Back to article view | Back to comp.lang.python

  Diacretical incensitive search Olive <diolu.remove_this_part@bigfoot.com> - 2013-05-17 08:57 +0200
    Re: Diacretical incensitive search Petite Abeille <petite.abeille@gmail.com> - 2013-05-17 09:15 +0200
    Re: Diacretical incensitive search Peter Otten <__peter__@web.de> - 2013-05-17 10:30 +0200
      Re: Diacretical incensitive search Olive <diolu.remove_this_part@bigfoot.com> - 2013-05-17 17:37 +0200
        Re: Diacretical incensitive search jmfauth <wxjmfauth@gmail.com> - 2013-05-17 10:31 -0700
    Re: Diacretical incensitive search Jorgen Grahn <grahn+nntp@snipabacken.se> - 2013-05-20 09:10 +0000

#45471 — Diacretical incensitive search

From	Olive <diolu.remove_this_part@bigfoot.com>
Date	2013-05-17 08:57 +0200
Subject	Diacretical incensitive search
Message-ID	<20130517085704.3f6609e8@pcolivier.chezmoi.net>

One feature that seems to be missing in the re module (or any tools that I know for searching text) is "diacretical incensitive search". I would like to have a match for something like this:

re.match("franc", "français")

in about the same whay we can have a case incensitive search:

re.match("(?i)fran", "Français").

Another related and more general problem (in the sense that it could easily be used to solve the first problem) would be to translate a string removing any diacritical mark:

nodiac("Français") -> "Francais"

The algorithm to write such a function is trivial but there are a lot of mark we can put on a letter.

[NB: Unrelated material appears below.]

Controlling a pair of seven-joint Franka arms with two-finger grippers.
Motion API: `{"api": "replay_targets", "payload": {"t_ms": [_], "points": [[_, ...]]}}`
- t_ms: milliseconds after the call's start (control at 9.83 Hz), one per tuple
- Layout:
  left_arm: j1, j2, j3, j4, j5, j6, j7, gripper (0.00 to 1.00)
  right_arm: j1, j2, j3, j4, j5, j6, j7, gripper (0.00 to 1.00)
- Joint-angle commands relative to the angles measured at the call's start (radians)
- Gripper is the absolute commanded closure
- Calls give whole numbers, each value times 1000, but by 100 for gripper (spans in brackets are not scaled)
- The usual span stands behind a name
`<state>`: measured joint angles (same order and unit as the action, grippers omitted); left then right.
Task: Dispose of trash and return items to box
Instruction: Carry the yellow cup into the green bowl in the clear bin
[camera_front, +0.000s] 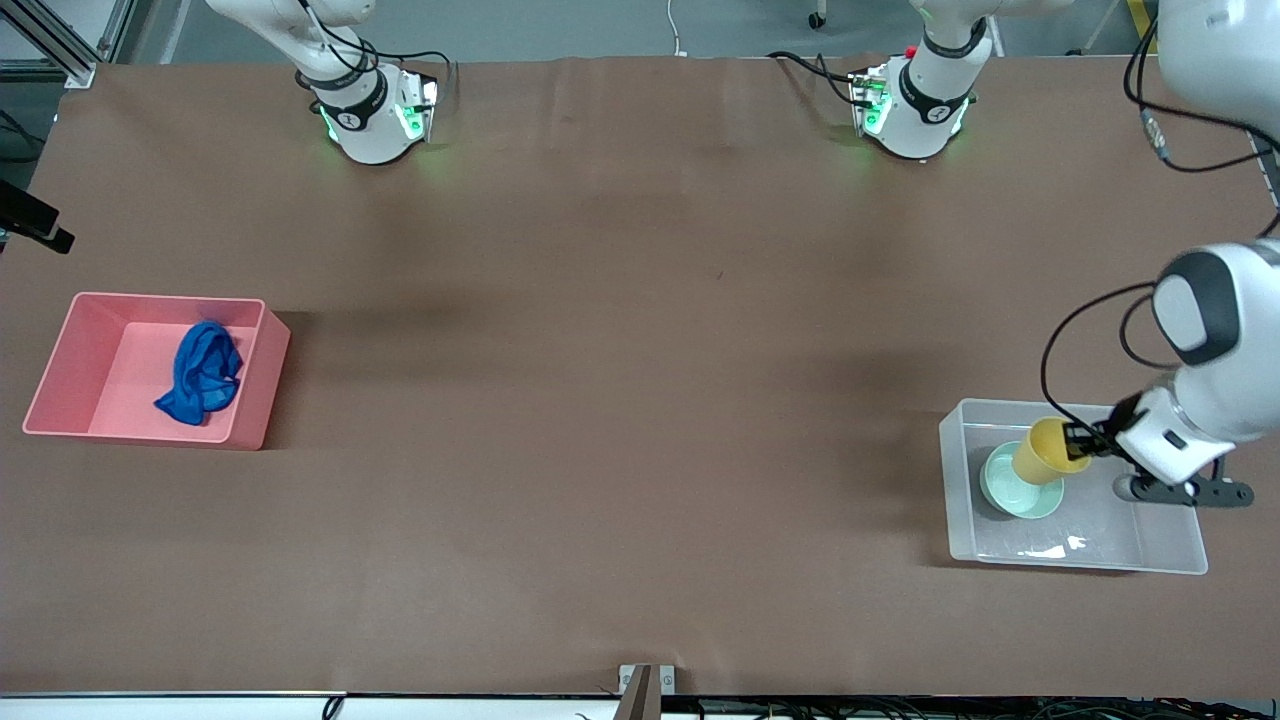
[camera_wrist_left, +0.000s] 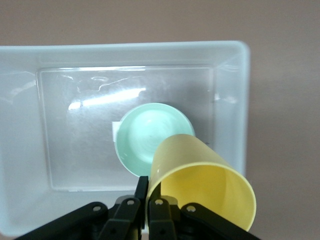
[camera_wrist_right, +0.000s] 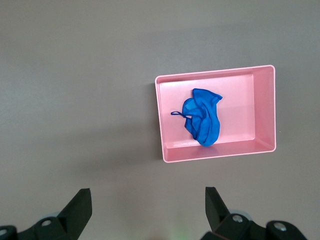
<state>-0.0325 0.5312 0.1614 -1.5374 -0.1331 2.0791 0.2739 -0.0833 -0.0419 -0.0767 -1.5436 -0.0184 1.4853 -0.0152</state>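
Observation:
My left gripper (camera_front: 1080, 440) is shut on the rim of the yellow cup (camera_front: 1045, 452) and holds it tilted over the clear box (camera_front: 1170, 548), just above the mint-green bowl (camera_front: 1018, 492) that sits on the box's bottom. The left wrist view shows my left gripper (camera_wrist_left: 148, 192) pinching the cup's wall (camera_wrist_left: 200, 175), with the bowl (camera_wrist_left: 150, 132) and the box (camera_wrist_left: 20, 125) below. The blue mesh wad (camera_front: 203, 372) lies in the pink bin (camera_front: 80, 350). My right gripper (camera_wrist_right: 148, 200) is open and empty, high over bare table beside the pink bin (camera_wrist_right: 265, 110) with the wad (camera_wrist_right: 204, 117); it is out of the front view.
The pink bin stands at the right arm's end of the table, the clear box at the left arm's end. Brown tabletop (camera_front: 640, 400) lies between them. A white label (camera_wrist_left: 115, 131) shows partly under the bowl.

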Motion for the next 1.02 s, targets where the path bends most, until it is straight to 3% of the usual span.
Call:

It would be necessary to have the list of "a"'s with something on it. i.e. "à,á,ã", etc. and this for every letter. Trying to make such a list by hand would inevitably lead to some symbols forgotten (and would be tedious). 

Olive

[toc] | [next] | [standalone]

#45472

From	Petite Abeille <petite.abeille@gmail.com>
Date	2013-05-17 09:15 +0200
Message-ID	<mailman.1782.1368774962.3114.python-list@python.org>
In reply to	#45471

On May 17, 2013, at 8:57 AM, Olive <diolu.remove_this_part@bigfoot.com> wrote:

> The algorithm to write such a function is trivial but there are a lot of mark we can put on a letter. It would be necessary to have the list of "a"'s with something on it. i.e. "à,á,ã", etc. and this for every letter. Trying to make such a list by hand would inevitably lead to some symbols forgotten (and would be tedious). 

Perhaps of interest… Sean M. Burke Unidecode… 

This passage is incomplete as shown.